_EXERCISE AIM_
For each line in the data below that has the word "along", copy that line.

_INFORMATION SUPPLIED_
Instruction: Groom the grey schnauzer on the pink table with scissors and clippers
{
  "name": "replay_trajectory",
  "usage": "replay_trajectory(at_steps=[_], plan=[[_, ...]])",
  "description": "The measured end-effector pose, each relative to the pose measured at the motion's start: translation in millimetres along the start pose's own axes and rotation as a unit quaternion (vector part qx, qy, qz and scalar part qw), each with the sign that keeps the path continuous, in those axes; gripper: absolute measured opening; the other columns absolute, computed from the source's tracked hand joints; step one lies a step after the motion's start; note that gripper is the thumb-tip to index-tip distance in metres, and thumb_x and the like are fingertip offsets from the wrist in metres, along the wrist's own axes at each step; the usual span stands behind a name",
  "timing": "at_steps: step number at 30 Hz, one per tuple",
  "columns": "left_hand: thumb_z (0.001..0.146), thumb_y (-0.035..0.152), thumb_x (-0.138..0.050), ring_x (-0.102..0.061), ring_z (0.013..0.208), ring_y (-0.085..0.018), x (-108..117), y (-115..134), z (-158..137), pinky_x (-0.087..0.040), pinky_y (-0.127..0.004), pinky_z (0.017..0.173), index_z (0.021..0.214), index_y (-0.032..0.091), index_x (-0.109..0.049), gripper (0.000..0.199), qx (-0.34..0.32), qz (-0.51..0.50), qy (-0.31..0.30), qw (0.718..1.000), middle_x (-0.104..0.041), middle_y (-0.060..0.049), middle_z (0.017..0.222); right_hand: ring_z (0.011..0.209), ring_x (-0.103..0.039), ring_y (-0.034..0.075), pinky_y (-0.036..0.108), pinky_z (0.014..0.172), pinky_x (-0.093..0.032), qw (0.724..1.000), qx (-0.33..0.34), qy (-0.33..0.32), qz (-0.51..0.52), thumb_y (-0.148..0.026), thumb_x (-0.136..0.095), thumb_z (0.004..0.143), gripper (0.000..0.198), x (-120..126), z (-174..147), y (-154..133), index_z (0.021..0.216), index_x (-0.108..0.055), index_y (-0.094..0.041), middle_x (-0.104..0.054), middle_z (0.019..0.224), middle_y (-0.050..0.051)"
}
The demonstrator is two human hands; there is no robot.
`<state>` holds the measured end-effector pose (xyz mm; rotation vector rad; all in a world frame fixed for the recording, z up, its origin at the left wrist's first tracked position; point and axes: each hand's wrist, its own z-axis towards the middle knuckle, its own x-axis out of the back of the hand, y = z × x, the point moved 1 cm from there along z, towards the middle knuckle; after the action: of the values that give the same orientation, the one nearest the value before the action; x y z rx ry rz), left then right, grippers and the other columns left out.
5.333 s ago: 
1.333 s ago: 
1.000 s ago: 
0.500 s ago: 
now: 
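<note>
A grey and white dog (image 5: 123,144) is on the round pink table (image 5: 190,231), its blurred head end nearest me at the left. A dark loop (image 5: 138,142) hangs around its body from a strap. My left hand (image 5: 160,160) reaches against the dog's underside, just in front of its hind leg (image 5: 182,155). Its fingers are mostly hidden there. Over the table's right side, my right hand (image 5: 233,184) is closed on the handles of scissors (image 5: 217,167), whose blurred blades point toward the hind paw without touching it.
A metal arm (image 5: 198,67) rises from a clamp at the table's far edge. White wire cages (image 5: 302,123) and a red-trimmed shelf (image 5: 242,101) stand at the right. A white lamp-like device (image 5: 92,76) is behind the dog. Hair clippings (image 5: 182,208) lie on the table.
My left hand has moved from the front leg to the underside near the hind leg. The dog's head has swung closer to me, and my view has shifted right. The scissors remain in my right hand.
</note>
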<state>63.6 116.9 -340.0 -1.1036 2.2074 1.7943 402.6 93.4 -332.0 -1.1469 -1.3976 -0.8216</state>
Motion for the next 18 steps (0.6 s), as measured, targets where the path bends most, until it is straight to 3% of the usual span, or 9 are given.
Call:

_SOLUTION TO THIS EXERCISE_
  "description": "The measured end-effector pose, each relative to the pose measured at the motion's start: translation in millimetres along the start pose's own axes and rotation as a unit quaternion (vector part qx, qy, qz and scalar part qw), each with the sign that keeps the path continuous, in those axes; gripper: absolute measured opening; the other columns absolute, computed from the source's tracked hand joints; step one lies a step after the motion's start; note that gripper is the thumb-tip to index-tip distance in metres, and thumb_x and the like are fingertip offsets from the wrist in metres, along the wrist's own axes at each step; the usual span stands behind a name",
`<state>` holds the measured end-effector pose (xyz mm; rotation vector rad; all in a world frame fixed for the recording, z up, its origin at the left wrist's first tracked position; point and axes: each hand's wrist, its own z-axis towards the middle knuckle, its own x-axis out of the back of the hand, y = z × x, the point moved 1 cm from there along z, towards the middle knuckle; after the action: of the values that give the same orientation, the one nearest the value before the action; x y z rx ry rz), left then right, grippers and the other columns left out.

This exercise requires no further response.